Spirometry is a clinical process through which lung functions are measured, specifically speed and volume of air inhaled and exhaled. It is among pulmonary function tests done on patients with lung problems and it also goes by the phrase measuring of breath. The pieces of equipment used to do the process are called spirometers. Buyers have a wide range of devices to choose from because there are many models in the market today.
The work of this equipment is to determine abnormal ventilation patterns and how air moves in and out of the lungs. This device is normally able to detect two kinds of abnormal ventilation patterns. The first abnormal pattern is restrictive while the second one is obstructive. Different device models use different measurement methods to achieve their functions. Some of most common methods include use of water gauge, ultrasonic, and pressure transducers.
These devices keep improving with the ever improving technology. Currently several models are in application in various sectors around the world. Among the main models are whole body plethymograph, fully electronic, tilt compensated, pneumotachometer, windmill-type, incentive, and peak flow type model. The most accurate model of all the models is whole body plethymograph, which gives high accuracy in values recorded. The high accuracy is partly because patients are enclosed in rooms during the exercise.

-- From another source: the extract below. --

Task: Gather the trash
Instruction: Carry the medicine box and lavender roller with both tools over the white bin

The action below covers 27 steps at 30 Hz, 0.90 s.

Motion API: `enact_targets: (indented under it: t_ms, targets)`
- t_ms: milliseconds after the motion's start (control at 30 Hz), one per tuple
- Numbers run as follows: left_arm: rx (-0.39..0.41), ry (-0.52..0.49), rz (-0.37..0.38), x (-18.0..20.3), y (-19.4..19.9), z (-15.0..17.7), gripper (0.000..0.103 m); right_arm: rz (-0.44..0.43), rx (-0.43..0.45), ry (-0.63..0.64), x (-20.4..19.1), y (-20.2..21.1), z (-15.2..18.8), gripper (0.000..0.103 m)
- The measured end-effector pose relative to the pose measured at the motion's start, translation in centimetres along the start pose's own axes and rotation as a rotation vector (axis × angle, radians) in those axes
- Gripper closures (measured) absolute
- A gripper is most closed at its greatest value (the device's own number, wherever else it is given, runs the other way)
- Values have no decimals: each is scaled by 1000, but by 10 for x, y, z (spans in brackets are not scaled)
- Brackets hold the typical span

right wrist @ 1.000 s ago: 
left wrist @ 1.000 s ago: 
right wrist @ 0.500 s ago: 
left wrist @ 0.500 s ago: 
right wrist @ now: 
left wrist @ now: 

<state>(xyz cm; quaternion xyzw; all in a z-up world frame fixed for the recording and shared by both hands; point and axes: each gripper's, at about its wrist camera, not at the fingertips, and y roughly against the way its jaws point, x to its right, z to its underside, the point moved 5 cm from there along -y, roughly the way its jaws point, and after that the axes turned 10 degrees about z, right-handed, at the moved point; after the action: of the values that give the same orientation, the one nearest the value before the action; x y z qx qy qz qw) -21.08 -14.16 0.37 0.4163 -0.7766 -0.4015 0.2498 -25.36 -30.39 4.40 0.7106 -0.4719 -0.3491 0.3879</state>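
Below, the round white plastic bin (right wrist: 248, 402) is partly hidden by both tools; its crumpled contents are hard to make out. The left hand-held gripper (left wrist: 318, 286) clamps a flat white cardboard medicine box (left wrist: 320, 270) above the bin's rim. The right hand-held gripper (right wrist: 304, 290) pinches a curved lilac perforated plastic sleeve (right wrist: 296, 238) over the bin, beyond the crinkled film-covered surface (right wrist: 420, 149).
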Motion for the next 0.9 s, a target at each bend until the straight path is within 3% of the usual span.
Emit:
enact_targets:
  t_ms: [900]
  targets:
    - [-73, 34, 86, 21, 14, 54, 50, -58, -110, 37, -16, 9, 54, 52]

The pneumotachometer employs a fine mesh which is used to measure the flow rate of gasses. As the gases flow over the fine mesh, their pressure is detected making it possible to measure their rate of flow. The patient under assessment has the freedom to breath in fresh air during the process. This is an advantage that other models do not have.
Previous models have been improved to come up with the fully electronic version, which does not use moving parts or fine meshes. In fully improved models, techniques like ultrasonic transudcers and pressure difference are used to gauge rate of air flow. Accuracy is greatly improved because no friction due to resistance is experienced since no moving parts are present. Disposable air flow channels in the products improve hygiene.

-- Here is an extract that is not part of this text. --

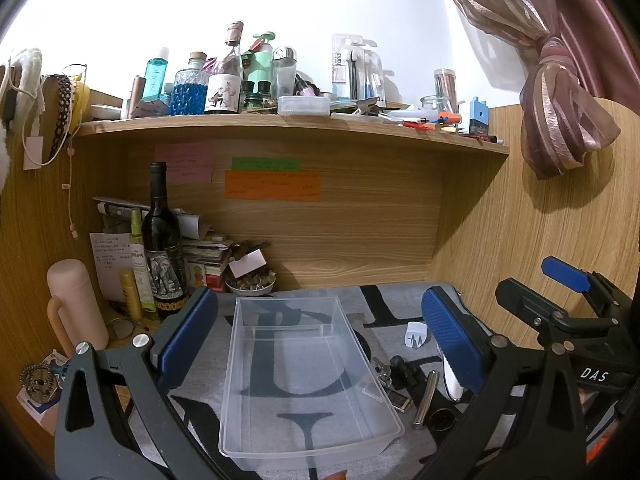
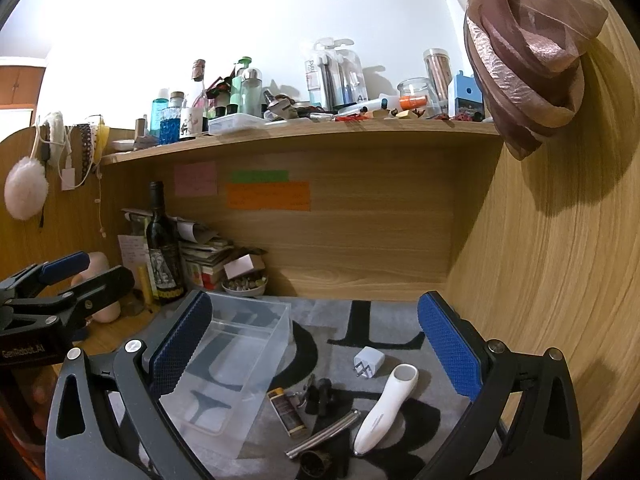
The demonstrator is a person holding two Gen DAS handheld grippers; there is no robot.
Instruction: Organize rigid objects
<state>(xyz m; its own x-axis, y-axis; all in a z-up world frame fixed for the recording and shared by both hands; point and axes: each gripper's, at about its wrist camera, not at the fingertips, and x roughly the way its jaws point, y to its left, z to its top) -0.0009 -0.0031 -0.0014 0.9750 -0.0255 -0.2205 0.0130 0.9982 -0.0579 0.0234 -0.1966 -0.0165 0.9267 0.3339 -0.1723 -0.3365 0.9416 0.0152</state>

Incentive models are the most commonly used models in most settings. They are meant to improve the breathing of a patient over a long time of usage. They are normally placed on a bench or a table next to a bed. The patient should inhale and exhale through the mouthpiece for a given number of times every hour as per the instructions of the doctor. The calibrations on the device indicate any improvements the patient is making over time.
Windmill-type version is used to measure forced vital capacity without using water. It is lighter and more portable in comparison to water-tank model. The measurements in this device are broad running from 1000 to 7000 ml. The presence of rotating discs in the apparatus requires it to be held in a horizontal position when recording measurements. Tilt-compensated type has 3D sensing mechanics that allow patients to lean backwards or forwards while in use.
The success of the testing is determined by cooperation given to the doctor by the patient. Normally values acquired from one test contain errors and are therefore not used as final results. Three repetitions must be done obtain final figures. Little children cannot understand directions cannot be tested because they cannot give correct figures.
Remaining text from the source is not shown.